-- Opening Marker --
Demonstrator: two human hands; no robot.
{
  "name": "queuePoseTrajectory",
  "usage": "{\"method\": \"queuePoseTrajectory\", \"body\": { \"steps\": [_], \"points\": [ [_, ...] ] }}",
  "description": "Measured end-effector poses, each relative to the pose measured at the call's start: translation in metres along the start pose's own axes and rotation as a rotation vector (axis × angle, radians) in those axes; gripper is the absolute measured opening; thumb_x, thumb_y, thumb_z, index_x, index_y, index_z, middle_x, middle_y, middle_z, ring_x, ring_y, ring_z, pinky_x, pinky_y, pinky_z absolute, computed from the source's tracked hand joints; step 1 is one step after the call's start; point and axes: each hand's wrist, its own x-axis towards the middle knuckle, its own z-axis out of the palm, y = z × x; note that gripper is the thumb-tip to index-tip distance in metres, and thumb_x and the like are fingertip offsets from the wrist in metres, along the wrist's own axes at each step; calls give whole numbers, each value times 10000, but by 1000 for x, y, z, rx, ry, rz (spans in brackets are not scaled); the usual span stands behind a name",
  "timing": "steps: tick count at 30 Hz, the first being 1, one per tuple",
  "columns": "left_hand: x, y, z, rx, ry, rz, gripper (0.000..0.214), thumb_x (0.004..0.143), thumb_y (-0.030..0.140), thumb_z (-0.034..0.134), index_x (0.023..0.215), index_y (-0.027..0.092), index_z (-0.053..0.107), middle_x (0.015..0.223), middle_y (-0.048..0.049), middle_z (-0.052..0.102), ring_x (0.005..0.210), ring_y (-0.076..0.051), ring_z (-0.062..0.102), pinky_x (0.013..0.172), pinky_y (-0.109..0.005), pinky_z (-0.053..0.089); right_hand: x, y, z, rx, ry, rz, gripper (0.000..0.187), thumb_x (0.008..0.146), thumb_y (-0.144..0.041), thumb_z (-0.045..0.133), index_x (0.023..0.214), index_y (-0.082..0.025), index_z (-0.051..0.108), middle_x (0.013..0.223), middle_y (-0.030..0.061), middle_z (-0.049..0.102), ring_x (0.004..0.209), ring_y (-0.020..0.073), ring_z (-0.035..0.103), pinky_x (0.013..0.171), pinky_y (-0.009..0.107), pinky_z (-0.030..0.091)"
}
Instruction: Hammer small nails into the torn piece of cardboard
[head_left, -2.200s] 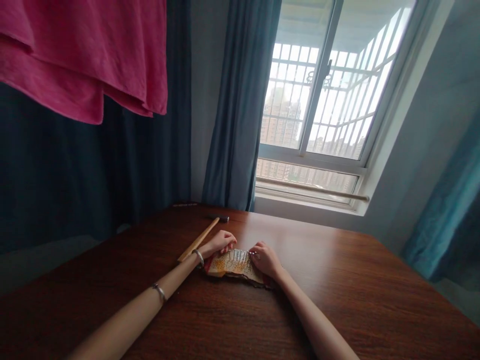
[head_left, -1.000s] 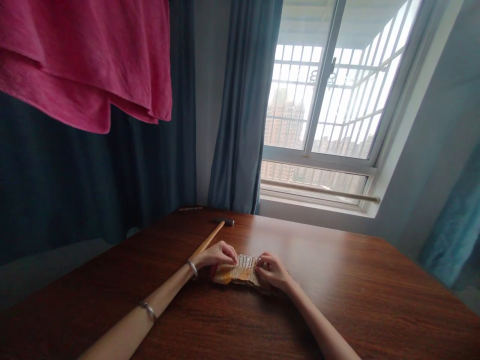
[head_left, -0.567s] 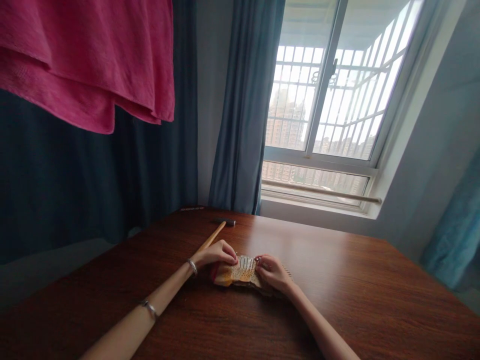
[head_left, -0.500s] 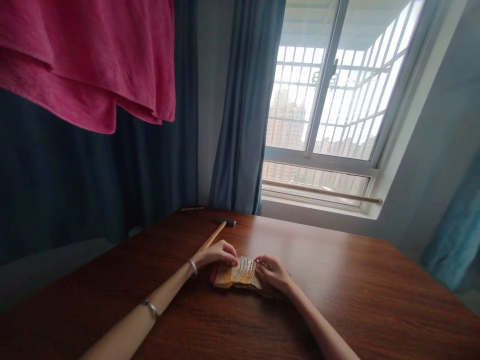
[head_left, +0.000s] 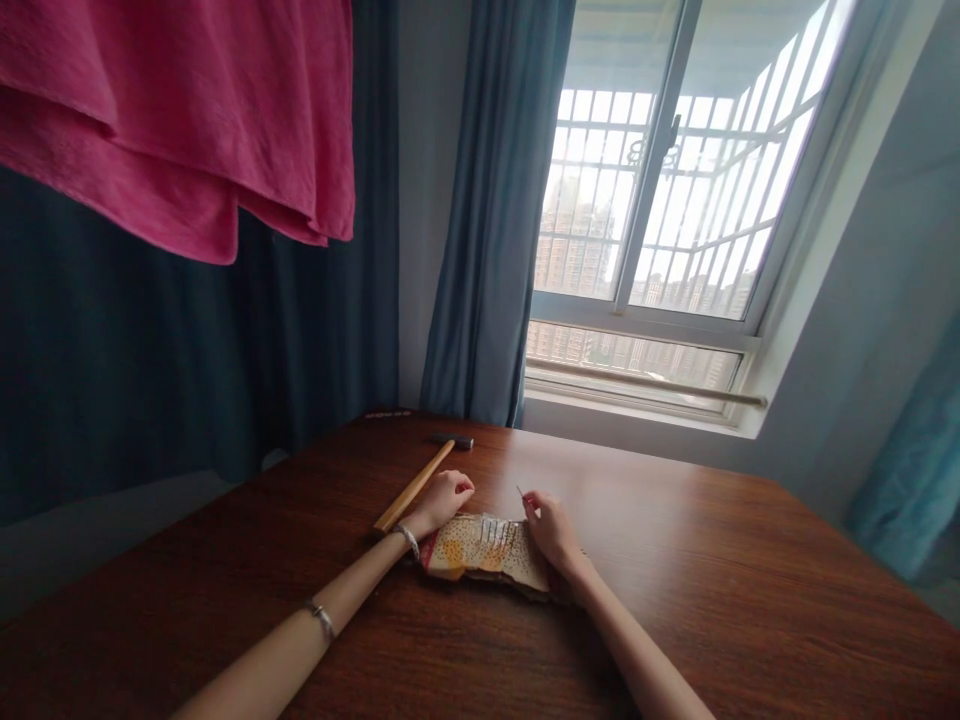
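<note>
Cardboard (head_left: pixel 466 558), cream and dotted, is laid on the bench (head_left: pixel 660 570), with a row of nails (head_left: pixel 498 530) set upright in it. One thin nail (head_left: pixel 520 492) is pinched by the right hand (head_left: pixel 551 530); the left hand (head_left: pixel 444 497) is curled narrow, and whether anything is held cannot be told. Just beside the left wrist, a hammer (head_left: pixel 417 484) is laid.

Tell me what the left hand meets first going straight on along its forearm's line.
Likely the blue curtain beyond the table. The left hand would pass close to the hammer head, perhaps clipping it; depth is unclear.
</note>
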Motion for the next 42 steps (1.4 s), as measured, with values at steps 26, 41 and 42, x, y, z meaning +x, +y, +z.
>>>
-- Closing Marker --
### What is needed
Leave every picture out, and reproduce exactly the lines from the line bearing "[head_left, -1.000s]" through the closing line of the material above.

### Response for this exercise
[head_left, -1.000s] 
[head_left, -0.567s] 
[head_left, -0.500s] 
[head_left, +0.000s] 
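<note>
Cardboard (head_left: pixel 466 558), cream and dotted, is laid on the bench (head_left: pixel 660 570), with a row of nails (head_left: pixel 498 530) set upright in it. One thin nail (head_left: pixel 520 492) is pinched by the right hand (head_left: pixel 551 530); the left hand (head_left: pixel 444 497) is curled narrow, and whether anything is held cannot be told. Just beside the left wrist, a hammer (head_left: pixel 417 484) is laid.

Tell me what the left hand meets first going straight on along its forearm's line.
Likely the blue curtain beyond the table. The left hand would pass close to the hammer head, perhaps clipping it; depth is unclear.
</note>
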Motion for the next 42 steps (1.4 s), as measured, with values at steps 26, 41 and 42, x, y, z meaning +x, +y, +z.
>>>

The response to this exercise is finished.